Being more resourceful than WhyFi, I proceed past the sign to see if the bridge is actually "out"--i.e, no longer there. It is not. I walk around the barriers, over the out/not out bridge, (at some cost to my average speed) and continue on my merry way

--my knee that I was worried about the past week wasn't too bad

--consumed no food, four cups of water pre-ride, two more post-ride

The End.

Epic

Bah Humbug 07-19-20 12:26 PM


Originally Posted by rjones28 (Post 21595677)
Do you remove the descents from your rides? Down hill--no effort.

Downriver tri swims count.

Velo Vol 07-19-20 12:29 PM


Originally Posted by Bah Humbug (Post 21595596)
Also, this was prior to everything being wind tunneled, so they had to build a frame and test it in the velodrome and see if it worked. We could do better now with steel if we wanted to, but it would still be slower than a P2.

I have no idea about cycling specifically, but obviously wind tunnels were widely used for other vehicles back then.


Originally Posted by rjones28 (Post 21595677)
Do you remove the descents from your rides? Down hill--no effort.

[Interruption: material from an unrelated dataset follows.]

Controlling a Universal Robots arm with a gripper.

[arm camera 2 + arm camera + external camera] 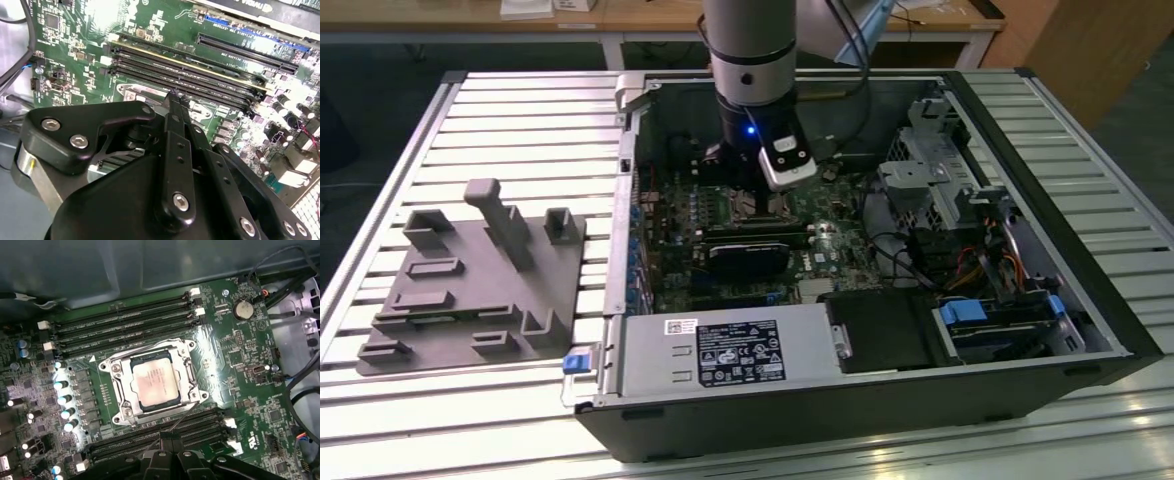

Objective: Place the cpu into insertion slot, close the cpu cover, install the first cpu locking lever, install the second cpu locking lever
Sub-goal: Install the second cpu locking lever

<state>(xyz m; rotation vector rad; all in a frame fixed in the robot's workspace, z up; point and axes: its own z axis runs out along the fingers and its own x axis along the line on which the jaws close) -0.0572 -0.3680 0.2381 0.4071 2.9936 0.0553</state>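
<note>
In the first wrist view the cpu (154, 384) lies flat in the insertion slot, silvery top up, and hides the slot's dark centre. The cpu cover (186, 371) is down around the chip as a metal frame. A thin cpu locking lever (186, 416) angles away from the socket's corner toward my fingertips. My gripper (165, 436) is shut, its tips at the lever's free end beside the memory slots. In the second wrist view the gripper (172, 96) points down at the board. In the exterior view the gripper (767, 190) hangs inside the open case (1107, 330).
Long memory slots (125, 325) run on both sides of the socket. A black graphics card (747, 255) and the labelled power supply (720, 350) lie nearer the case's front. Cables (300, 390) crowd one side. A grey fixture (467, 270) sits at the exterior view's left.
</note>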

I pedal going downhill . . . sometimes.

Bah Humbug 07-19-20 12:31 PM


Originally Posted by DougRNS (Post 21595675)
As well documented here, I am frequently admonished by [MENTION=25227]Velo Vol[/MENTION] to be more specific. I was talking about rider position not the equipment.

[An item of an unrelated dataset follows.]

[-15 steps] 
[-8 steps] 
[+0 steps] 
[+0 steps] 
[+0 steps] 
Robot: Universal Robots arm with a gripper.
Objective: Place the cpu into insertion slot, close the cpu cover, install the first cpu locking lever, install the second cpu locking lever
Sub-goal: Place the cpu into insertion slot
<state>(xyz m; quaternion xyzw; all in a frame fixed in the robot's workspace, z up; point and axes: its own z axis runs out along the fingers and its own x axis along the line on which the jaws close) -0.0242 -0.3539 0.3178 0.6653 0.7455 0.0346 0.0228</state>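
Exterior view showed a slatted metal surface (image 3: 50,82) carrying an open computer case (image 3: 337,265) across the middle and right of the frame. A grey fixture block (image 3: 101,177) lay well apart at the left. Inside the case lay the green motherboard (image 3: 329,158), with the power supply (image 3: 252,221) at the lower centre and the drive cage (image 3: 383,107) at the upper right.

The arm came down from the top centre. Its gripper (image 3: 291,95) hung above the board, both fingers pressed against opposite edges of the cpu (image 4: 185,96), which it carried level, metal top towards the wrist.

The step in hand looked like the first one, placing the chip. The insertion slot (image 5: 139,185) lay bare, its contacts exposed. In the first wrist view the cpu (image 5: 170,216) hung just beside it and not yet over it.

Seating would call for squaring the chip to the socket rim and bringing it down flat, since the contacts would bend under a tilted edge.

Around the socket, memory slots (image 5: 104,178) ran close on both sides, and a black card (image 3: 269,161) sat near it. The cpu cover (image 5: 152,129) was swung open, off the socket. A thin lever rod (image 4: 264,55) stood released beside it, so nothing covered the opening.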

They look too upright and prone to catching wind. I was thinking lower with flat back.

Ah, yes. Even when I started riding cyclists were mostly terrible TTers. I watched riders in Le Tour sticking the tails of their long-tail TT helmets straight up every few seconds for the entire stage. They've gotten better, but it's basically a different sport.

Bah Humbug 07-19-20 12:34 PM


Originally Posted by Velo Vol (Post 21595698)
I have no idea about cycling specifically, but obviously wind tunnels were widely used for other vehicles back then.

I was referring to bikes and bike parts specifically.

rjones28 07-19-20 12:34 PM


Originally Posted by phrantic09 (Post 21595462)
Heat killed me today, wish I stayed home

Two hours on the single speed. Super hot.

Three bottles. Salt tablets. Glad I went, but I need a nap.

rjones28 07-19-20 12:36 PM


Originally Posted by DougRNS (Post 21595535)
Do you like apples in your raisin pie?
#INQUIRINGMINDS

No

Velo Vol 07-19-20 12:48 PM


Originally Posted by rjones28 (Post 21595706)
Two hours on the single speed.

Why?

datlas 07-19-20 12:57 PM


Originally Posted by Velo Vol (Post 21595722)
Why?

Probably because flat. The SS is a simple, elegant option for flat rides. It becomes a problem when hills appear.

MoAlpha 07-19-20 12:59 PM


Originally Posted by DougRNS (Post 21595675)
As well documented here, I am frequently admonished by [MENTION=25227]Velo Vol[/MENTION] to be more specific. I was talking about rider position not the equipment.

They look too upright and prone to catching wind. I was thinking lower with flat back.

They are making aero faces, though.

datlas 07-19-20 01:01 PM

My recollection is that the smaller front wheel funny bikes were most useful for team pursuit on the track and team time trial on the road. The smaller front wheel allows the rider to draft a little bit closer, which can make a decent difference.

Bah Humbug 07-19-20 01:02 PM


Originally Posted by datlas (Post 21595747)
My recollection is that the smaller front wheel funny bikes were most useful for team pursuit on the track and team time trial on the road. The smaller front wheel allows the rider to draft a little bit closer, which can make a decent difference.

Nailed it. Specifically, brings the bodies closer together, and those are most of the drag.

Velo Vol 07-19-20 01:09 PM


Originally Posted by Bah Humbug (Post 21595704)
I was referring to bikes and bike parts specifically.

I'd be really surprised if the 1988 cycling teams in above video had not done some kind of wind tunnel testing. It wasn't that long ago.

BillyD 07-19-20 01:09 PM

You guys are posting up a storm today. Must be the heat.